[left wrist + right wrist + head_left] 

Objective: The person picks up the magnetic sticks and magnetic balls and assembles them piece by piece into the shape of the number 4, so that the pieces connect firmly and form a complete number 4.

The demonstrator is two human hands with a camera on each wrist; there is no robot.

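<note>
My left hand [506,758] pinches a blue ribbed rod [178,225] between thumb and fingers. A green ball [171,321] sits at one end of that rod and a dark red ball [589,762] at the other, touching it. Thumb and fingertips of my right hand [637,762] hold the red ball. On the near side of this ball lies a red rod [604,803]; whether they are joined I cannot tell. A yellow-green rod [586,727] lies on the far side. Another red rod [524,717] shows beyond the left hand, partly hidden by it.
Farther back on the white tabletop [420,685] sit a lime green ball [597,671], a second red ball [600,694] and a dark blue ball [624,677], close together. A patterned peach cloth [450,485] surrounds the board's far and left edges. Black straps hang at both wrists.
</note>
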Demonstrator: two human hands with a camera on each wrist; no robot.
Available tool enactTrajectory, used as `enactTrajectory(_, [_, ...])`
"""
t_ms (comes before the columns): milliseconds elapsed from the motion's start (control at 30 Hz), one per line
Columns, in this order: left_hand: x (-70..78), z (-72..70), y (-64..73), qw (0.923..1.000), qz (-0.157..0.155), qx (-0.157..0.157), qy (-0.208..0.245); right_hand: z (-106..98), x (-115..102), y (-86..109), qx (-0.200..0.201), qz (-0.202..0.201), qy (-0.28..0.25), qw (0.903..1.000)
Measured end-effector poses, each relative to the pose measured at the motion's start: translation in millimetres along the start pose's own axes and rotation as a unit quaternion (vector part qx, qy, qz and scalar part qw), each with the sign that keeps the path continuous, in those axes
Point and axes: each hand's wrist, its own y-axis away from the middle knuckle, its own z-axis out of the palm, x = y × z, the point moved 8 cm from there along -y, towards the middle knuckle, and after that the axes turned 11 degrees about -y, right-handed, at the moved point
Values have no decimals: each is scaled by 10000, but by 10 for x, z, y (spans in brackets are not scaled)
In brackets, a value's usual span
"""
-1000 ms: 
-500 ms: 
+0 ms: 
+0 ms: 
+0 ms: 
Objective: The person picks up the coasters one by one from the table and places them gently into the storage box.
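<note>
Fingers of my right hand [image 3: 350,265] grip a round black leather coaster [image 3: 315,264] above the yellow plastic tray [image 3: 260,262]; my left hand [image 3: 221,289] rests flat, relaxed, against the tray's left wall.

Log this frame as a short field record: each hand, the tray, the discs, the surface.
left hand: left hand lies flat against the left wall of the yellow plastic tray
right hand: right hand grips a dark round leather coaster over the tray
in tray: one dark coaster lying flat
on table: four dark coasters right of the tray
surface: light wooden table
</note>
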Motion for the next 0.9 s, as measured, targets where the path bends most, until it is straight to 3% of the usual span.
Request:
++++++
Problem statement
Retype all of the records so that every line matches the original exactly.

Response for this exercise
[left wrist + right wrist + head_left] 

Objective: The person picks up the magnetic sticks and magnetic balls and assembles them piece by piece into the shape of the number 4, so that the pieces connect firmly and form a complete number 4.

The demonstrator is two human hands with a camera on each wrist; there is no robot.

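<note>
My left hand [506,758] pinches a blue ribbed rod [178,225] between thumb and fingers. A green ball [171,321] sits at one end of that rod and a dark red ball [589,762] at the other, touching it. Thumb and fingertips of my right hand [637,762] hold the red ball. On the near side of this ball lies a red rod [604,803]; whether they are joined I cannot tell. A yellow-green rod [586,727] lies on the far side. Another red rod [524,717] shows beyond the left hand, partly hidden by it.
Farther back on the white tabletop [420,685] sit a lime green ball [597,671], a second red ball [600,694] and a dark blue ball [624,677], close together. A patterned peach cloth [450,485] surrounds the board's far and left edges. Black straps hang at both wrists.
</note>
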Demonstrator: two human hands with a camera on each wrist; no robot.
Available tool enactTrajectory, used as `enactTrajectory(_, [_, ...])`
"""
t_ms (comes before the columns): milliseconds elapsed from the motion's start (control at 30 Hz), one per line
Columns, in this order: left_hand: x (-70..78), z (-72..70), y (-64..73), qw (0.923..1.000), qz (-0.157..0.155), qx (-0.157..0.157), qy (-0.208..0.245); right_hand: z (-106..98), x (-115..102), y (-86..109), qx (-0.200..0.201), qz (-0.202..0.201), qy (-0.28..0.25), qw (0.903..1.000)
Measured end-effector poses, each relative to the pose measured at the motion's start: translation in millimetres along the start pose's own axes and rotation as a unit quaternion (vector part qx, qy, qz and scalar part qw), each with the sign that keeps the path continuous, in those axes
Point and axes: each hand's wrist, its own y-axis away from the middle knuckle, its own z-axis out of the palm, x = y × z, the point moved 8 cm from there along -y, towards the middle knuckle, and after that the axes turned 11 degrees about -y, right-handed, at the moved point
Values have no decimals: each is scaled by 10000, but by 10 for x, z, y (spans in brackets are not scaled)
In brackets, a value's usual span
"""
-1000 ms: 
-500 ms: 
+0 ms: 
+0 ms: 
+0 ms: 
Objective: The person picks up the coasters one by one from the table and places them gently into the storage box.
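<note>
Fingers of my right hand [image 3: 350,265] grip a round black leather coaster [image 3: 315,264] above the yellow plastic tray [image 3: 260,262]; my left hand [image 3: 221,289] rests flat, relaxed, against the tray's left wall.

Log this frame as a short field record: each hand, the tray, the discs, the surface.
left hand: left hand lies flat against the left wall of the yellow plastic tray
right hand: right hand grips a dark round leather coaster over the tray
in tray: one dark coaster lying flat
on table: four dark coasters right of the tray
surface: light wooden table
</note>
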Motion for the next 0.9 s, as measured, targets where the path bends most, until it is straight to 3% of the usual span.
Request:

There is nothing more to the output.